Why low-level clouds vanish during a solar eclipse

The splendor of a solar eclipse is unique to our world — nowhere else in the solar system does a planet's moon so perfectly block the light of the sun. The fast and fleeting darkness of those events affects many things on Earth, including animal behavior and waves in the ionosphere. Researchers have now found that cumulus cloud cover fell by more than a factor of 4, on average, as the moon's shadow passed over Earth during a recent annular eclipse. This little-studied aspect of solar eclipses has important lessons for geoengineering efforts aimed at blocking sunlight, the team proposed.

Experiments in the sky

Solar eclipses occur anywhere from 2 to 5 times per year, and these events confer neat opportunities for scientific investigations, said Victor J. H. Trees, a geoscientist at Delft University of Technology in the Netherlands. "Solar eclipses are unique experiments." They allow researchers to study what happens when sunlight is rapidly obscured, he said. "They're very different than the normal day-night cycle."

Trees and his colleagues recently analyzed cloud cover data obtained during an annular eclipse in 2005, visible in parts of Europe and Africa.

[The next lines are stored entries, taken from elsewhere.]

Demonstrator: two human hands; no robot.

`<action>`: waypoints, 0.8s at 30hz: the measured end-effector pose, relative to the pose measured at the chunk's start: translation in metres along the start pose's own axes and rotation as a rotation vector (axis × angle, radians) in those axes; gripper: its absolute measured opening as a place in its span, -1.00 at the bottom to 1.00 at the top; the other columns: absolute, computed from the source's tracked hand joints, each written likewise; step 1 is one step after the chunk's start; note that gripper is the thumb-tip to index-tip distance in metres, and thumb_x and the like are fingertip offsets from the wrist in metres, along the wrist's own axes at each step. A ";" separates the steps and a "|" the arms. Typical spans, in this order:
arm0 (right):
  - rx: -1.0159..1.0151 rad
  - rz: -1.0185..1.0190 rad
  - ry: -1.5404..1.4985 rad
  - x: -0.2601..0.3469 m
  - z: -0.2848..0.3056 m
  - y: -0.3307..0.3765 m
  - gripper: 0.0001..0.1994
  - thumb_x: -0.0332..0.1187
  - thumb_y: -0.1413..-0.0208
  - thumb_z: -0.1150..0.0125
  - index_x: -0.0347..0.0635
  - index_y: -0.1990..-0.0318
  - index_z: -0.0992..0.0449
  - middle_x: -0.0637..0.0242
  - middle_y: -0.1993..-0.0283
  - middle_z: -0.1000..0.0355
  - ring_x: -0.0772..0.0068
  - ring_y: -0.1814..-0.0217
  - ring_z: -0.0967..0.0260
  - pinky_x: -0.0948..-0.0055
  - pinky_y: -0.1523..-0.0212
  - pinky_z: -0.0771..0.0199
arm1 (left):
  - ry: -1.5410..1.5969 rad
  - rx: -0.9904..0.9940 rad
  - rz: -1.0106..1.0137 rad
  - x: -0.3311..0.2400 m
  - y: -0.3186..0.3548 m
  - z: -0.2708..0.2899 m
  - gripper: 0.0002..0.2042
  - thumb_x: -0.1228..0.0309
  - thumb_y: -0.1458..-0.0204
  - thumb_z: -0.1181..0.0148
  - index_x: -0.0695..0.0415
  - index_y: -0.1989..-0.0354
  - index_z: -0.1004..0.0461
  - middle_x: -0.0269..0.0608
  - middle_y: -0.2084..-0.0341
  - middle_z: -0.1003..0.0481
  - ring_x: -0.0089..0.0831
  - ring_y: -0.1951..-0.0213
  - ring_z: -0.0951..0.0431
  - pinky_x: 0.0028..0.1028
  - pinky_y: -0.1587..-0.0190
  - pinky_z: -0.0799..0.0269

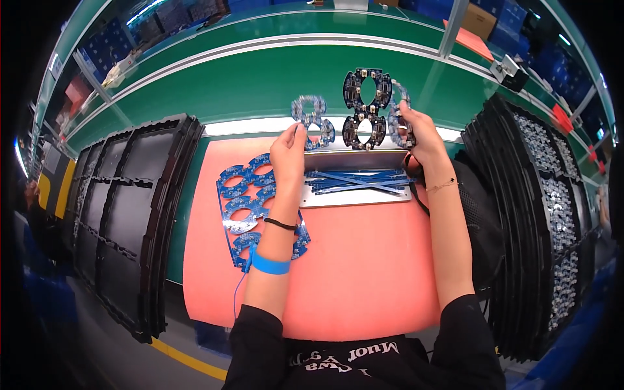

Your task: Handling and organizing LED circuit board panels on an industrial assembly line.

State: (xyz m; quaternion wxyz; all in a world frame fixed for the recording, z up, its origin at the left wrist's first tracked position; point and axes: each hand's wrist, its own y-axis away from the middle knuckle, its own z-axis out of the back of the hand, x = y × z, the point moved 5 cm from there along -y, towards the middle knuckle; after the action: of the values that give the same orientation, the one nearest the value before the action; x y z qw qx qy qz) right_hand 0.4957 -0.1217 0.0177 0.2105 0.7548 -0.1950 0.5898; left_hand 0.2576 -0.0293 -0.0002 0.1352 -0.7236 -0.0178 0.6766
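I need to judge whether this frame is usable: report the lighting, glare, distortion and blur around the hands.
Head view: bright, even light on the pink mat; fisheye bends the green conveyor edges and darkens the corners; pale glare on the metal tray; the left hand and right hand, each holding a blue circuit board, are fairly sharp; the tray stacks toward the rim look soft.

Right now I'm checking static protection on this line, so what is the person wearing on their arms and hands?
Both hands are bare, no gloves. The left wrist carries a blue strap with a thin blue cord trailing from it, and a thin black band sits higher up. The right wrist has a fine gold-coloured chain bracelet. Black sleeves are pushed up to the elbows.
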 end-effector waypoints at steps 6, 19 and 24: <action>0.116 0.118 -0.516 0.004 0.021 -0.013 -0.84 -0.27 -0.12 -0.02 -0.17 0.32 -0.37 0.40 0.43 -0.36 0.58 0.44 -0.27 0.60 0.40 -0.35 | 0.359 -0.079 0.148 0.004 0.005 0.008 -0.62 0.31 -0.11 0.03 0.30 -0.02 -0.23 -0.22 0.44 -0.48 -0.65 0.46 -0.38 -0.66 0.45 -0.26; 0.161 0.609 0.185 0.046 -0.079 0.031 -0.77 -0.25 -0.06 -0.13 -0.23 0.25 -0.45 0.43 0.31 -0.37 0.67 0.31 -0.26 0.67 0.28 -0.26 | 0.355 -0.107 -0.039 -0.072 0.022 0.060 -0.63 0.31 -0.11 0.02 0.24 -0.03 -0.23 -0.27 0.48 -0.50 -0.76 0.50 -0.30 -0.75 0.48 -0.16; 0.266 0.520 0.104 0.044 -0.088 0.014 -0.78 -0.25 -0.10 -0.07 -0.21 0.23 -0.44 0.50 0.37 -0.37 0.73 0.38 -0.26 0.69 0.36 -0.27 | 0.275 -0.125 -0.109 -0.073 0.024 0.118 -0.63 0.34 -0.11 0.02 0.28 -0.04 -0.21 -0.25 0.46 -0.50 -0.70 0.43 -0.41 -0.72 0.40 -0.26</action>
State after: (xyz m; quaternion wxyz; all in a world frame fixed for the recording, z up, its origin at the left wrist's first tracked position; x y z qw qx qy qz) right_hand 0.4268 -0.0876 0.0808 -0.0387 0.6693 -0.2919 0.6822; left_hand 0.1314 -0.0473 0.0600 0.1277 -0.8144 -0.0803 0.5604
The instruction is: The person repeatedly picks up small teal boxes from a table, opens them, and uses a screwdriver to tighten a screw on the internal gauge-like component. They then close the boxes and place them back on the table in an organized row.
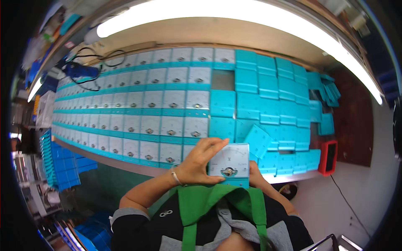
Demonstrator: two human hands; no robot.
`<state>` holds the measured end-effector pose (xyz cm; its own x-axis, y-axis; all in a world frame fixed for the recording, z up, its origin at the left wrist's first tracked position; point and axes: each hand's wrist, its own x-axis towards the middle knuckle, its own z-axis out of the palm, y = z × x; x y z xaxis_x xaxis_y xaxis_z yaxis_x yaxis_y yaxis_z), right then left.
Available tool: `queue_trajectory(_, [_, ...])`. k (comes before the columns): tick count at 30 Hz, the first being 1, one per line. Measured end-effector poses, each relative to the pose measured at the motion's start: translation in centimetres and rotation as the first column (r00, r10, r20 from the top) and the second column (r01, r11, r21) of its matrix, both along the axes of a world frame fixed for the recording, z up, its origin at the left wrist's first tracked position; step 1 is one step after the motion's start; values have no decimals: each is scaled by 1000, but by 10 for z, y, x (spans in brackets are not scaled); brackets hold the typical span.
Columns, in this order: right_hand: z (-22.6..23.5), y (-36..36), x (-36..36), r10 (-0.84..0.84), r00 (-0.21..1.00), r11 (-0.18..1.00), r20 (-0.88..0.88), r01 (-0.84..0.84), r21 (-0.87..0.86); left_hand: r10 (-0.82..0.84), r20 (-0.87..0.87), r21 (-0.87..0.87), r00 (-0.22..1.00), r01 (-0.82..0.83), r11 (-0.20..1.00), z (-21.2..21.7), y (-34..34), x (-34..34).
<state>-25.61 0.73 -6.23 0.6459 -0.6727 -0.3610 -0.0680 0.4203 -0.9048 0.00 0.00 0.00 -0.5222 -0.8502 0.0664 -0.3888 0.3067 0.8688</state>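
Observation:
Close in front of my chest I hold an analog panel meter [217, 165], with a white dial face, a dark emblem-like opening low on it and a teal base. My left hand [196, 162] grips its left side, thumb at the lower edge and fingers at the top corner. At the right edge, my right hand [256, 175] is against the meter, its fingers mostly hidden behind it. Just beyond, a teal cover or box [257, 141] lies askew on others. Rows of similar white-faced meters [173, 102] stretch to the left across the bench.
Several teal pieces [269, 111] lie in rows on the right half. A red-framed device [328, 158] stands at the bench's right end. A blue tool with a black cable [81, 70] rests at the far left. Blue crates [67, 167] stand left of the bench, beneath a bright tube lamp [234, 12].

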Motion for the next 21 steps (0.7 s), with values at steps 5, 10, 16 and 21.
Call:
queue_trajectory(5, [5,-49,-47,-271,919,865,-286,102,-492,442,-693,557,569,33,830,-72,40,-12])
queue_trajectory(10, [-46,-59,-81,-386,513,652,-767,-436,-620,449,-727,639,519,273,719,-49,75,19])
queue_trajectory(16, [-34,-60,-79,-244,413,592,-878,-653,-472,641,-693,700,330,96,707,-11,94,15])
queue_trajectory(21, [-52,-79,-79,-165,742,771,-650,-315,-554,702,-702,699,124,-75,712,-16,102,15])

They mined visible and infrared imagery collected by two geostationary satellites operated by the European Organisation for the Exploitation of Meteorological Satellites. Going to space was key, Trees said. "If you really want to quantify how clouds behave and how they react to a solar eclipse, it helps to study a large area. That's why we want to look from space."

The researchers focused on a square region spanning 5° in both latitude and longitude centered above South Sudan. With their bird's-eye perspective, they tracked cloud evolution for several hours leading up to the eclipse, during the eclipse, and for several hours afterward.

Related: Places with the best weather to watch the April 8 solar eclipse (and what happens if it's cloudy where you are)

Goodbye, sun; Goodbye, clouds

Low-level cumulus clouds — which tend to top out at altitudes around 2 kilometers (1.2 miles) — were strongly affected by the degree of solar obscuration. Cloud cover started to decrease when about 15% of the sun's face was covered, about 30 minutes after the start of the eclipse. The clouds started to return only about 50 minutes after maximum obscuration. And whereas typical cloud cover hovered around 40% in noneclipse conditions, less than 10% of the sky was covered with clouds during maximum obscuration, the team noted.

"On a large scale, the cumulus clouds started to disappear," Trees said.